К счастью, Зальтнер ни на минуту не терял присутствия духа. Как только канат оказался достаточно близко от него, он схватил его обеими руками. Ему удалось удержать его, и вот он начал карабкаться вверх к гондоле. Он уже выпрямился; все выше подтягиваясь на руках, высвободил колени из петли, на которой повис, и перебросил ноги на край гондолы. Но тут, внезапно, что-то зашумело и затрещало над его головой. Канат, по которому он поднимался, оказался частью перекинутого через шар гайдропа; свободный конец его теперь отделился от шара и соскользнул вниз. Едва, успел Зальтнер уцепиться за гондолу, как канат с шумом развернулся. Сползая с шара, он задел разрывную вожжу и с силой потянул ее за собой. Это привело в действие разрывное приспособление. Газ с шипением вырвался наружу, шар завертелся вокруг своей оси и стал падать с бешеной быстротой.
– Наверх, к обручу! – воскликнул Грунте.

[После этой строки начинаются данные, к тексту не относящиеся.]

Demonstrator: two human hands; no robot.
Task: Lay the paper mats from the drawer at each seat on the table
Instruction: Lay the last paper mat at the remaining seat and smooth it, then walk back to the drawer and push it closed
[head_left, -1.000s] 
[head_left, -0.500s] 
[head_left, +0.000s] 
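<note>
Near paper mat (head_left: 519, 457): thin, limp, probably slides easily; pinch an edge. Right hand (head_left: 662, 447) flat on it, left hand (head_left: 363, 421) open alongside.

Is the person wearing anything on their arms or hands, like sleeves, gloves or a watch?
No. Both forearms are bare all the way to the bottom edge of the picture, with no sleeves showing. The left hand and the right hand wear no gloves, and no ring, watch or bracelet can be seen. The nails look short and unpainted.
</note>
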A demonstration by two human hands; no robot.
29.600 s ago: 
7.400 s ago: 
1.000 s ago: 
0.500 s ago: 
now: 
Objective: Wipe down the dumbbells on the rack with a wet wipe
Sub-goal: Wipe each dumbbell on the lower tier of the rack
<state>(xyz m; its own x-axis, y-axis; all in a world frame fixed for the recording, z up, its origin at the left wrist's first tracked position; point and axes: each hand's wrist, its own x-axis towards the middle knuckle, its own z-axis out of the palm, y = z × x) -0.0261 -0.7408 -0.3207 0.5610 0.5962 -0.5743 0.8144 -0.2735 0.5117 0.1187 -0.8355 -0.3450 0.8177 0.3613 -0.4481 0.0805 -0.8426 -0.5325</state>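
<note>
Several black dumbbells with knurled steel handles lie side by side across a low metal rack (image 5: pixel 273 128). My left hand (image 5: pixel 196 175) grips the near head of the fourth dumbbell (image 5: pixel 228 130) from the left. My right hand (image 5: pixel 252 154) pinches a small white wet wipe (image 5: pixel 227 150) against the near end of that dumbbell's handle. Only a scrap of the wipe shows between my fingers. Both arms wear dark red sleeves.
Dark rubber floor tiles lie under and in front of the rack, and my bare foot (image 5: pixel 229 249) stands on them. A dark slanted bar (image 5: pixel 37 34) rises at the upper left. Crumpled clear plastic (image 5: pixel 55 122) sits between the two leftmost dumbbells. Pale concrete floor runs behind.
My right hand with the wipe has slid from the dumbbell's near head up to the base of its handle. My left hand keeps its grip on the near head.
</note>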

Попробуем отрезать гондолу!
– Но, где же Торм? – спохватился Зальтнер.
Они кричали, звали, искали, – Торма нигде не было. И все-таки – думали они – может быть, он остался где-нибудь в гондоле и следовательно нельзя отрезать ее от шара; а между тем, дальше искать было некогда.
– Парашют! Парашют! – воскликнул Грунте.
– Его нет!
Шар с быстротой вихря несся вниз…
Удар, кипение пены, брызги – и море накрыло гондолу и тех, кто сидел в ней.
Как исполинская черепаха, плыла по воде вздувшаяся оболочка шара, погребая под собой экспедицию.
V. На искусственном острове
Мягкий свет полярного дня проникал в широкие окна высокой комнаты, отделанной в марсианским вкусе. Протянутые вдоль потолка металлические прутья переплетались в изящный узор; посередине они сходились розеткой, откуда спускалось множество проволок, заканчивающихся прибором, похожим на шкафчик. Это шкафчик стоял на большой круглом столе и с внешней стороны был сплошь покрыт кнопками и рукоятками; надписи указывали их назначение. На стене, против окна, по обеим сторонам двери, тянулись резные библиотечные полки, уставленные многочисленными книгами. Над ними красовались картины, изображающие виды Марса. Были ландшафты, на которых отражения солнца в тусклой топи сияли, как звезды, и там же густая тень гигантских деревьев трепетала тончайшими оттенками. Над дверью сверкал бюст бессмертного марсианского философа Имма, основоположника марсианской мудрости.
Окна доходили до самого пола; снизу они точно были чем-то затянуты, и странно, – эта своеобразная пелена мерцала темно-зеленым отблеском и тихо колебалась, а иногда сквозь нее поблескивали маленькие рыбки и толкались головами об стекла – это заглядывало сюда море, уровень которого был почти на метр выше пола комнаты, так как комната эта находилась на внешней стороне острова, того самого, который был замечен на северном полюсе экспедицией Торма.
Это не был естественный остров. Это было не что иное, как сооружение марсиан – искусственный остров, воздвигнутый ими во внутреннем море у северного полюса, или, вернее, – огромный плот, на котором находились гигантские электромагниты.
По лестнице, ведущей с крыши острова в корридор и к прилегающим к нему жилым комнатам, спускалась, женская фигура. Она с трудом передвигалась, опираясь на перила, точно сгорбленная какой-то тяжелой ношей. Она болезненно вздрагивала всякий раз, когда ей приходилось опускать ногу на следующую ступень. С таким же трудом, так же мучительно, прошла она через корридор, одной рукой опираясь на протянутые вдоль нею перила. Вот она дотронулась до двери, и дверь тотчас двинулась. Она вошла в комнату, и дверь сама закрылась за ней.
Здесь облик вошедшей мгновенно преобразился. Она легко и бодро выпрямилась; грациозным движением откинула голову и несколько раз глубоко вздохнула. Скользящей поступью, едва касаясь пола, прошла она по комнате к столу и взглянула на циферблат, стрелка которого указывала силу тяготения. Небольшие блестящие глаза сверкнули радостью, и она только чуть заметно повернула одну из рукояток, регулируя господствующее в комнате тяготение. Ответвление абарического поля давало возможность жителям острова поддерживать в своих жилых помещениях ту степень тяготения, которая соответствовала их организму; ибо сила тяготения на Марсе втрое меньше той, которая ощущается на Земле.